Top of Data below
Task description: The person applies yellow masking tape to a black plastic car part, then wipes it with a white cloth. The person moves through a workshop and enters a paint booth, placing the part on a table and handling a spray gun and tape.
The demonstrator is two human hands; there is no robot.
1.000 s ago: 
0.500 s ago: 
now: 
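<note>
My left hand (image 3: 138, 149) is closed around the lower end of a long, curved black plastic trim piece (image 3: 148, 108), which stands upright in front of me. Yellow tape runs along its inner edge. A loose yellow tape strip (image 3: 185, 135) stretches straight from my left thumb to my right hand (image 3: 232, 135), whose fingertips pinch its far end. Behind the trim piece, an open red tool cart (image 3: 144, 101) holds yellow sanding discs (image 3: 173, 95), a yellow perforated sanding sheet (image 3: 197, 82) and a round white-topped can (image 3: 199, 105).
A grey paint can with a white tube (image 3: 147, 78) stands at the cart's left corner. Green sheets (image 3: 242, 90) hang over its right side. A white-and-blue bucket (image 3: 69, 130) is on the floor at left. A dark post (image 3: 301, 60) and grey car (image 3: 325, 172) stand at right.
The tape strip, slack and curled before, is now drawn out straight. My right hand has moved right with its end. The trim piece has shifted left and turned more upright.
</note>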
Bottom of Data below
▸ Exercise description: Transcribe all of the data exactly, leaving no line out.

▸ Response box:
Task description: The person applies yellow masking tape to a black plastic car part, then wipes it with a white cloth. The person moves through a workshop and enters a paint booth, placing the part on a table and handling a spray gun and tape.
The demonstrator is two human hands; there is no robot.
1.000 s ago: 
0.500 s ago: 
now: 
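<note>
My left hand (image 3: 138, 149) is closed around the lower end of a long, curved black plastic trim piece (image 3: 148, 108), which stands upright in front of me. Yellow tape runs along its inner edge. A loose yellow tape strip (image 3: 185, 135) stretches straight from my left thumb to my right hand (image 3: 232, 135), whose fingertips pinch its far end. Behind the trim piece, an open red tool cart (image 3: 144, 101) holds yellow sanding discs (image 3: 173, 95), a yellow perforated sanding sheet (image 3: 197, 82) and a round white-topped can (image 3: 199, 105).
A grey paint can with a white tube (image 3: 147, 78) stands at the cart's left corner. Green sheets (image 3: 242, 90) hang over its right side. A white-and-blue bucket (image 3: 69, 130) is on the floor at left. A dark post (image 3: 301, 60) and grey car (image 3: 325, 172) stand at right.
The tape strip, slack and curled before, is now drawn out straight. My right hand has moved right with its end. The trim piece has shifted left and turned more upright.
</note>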

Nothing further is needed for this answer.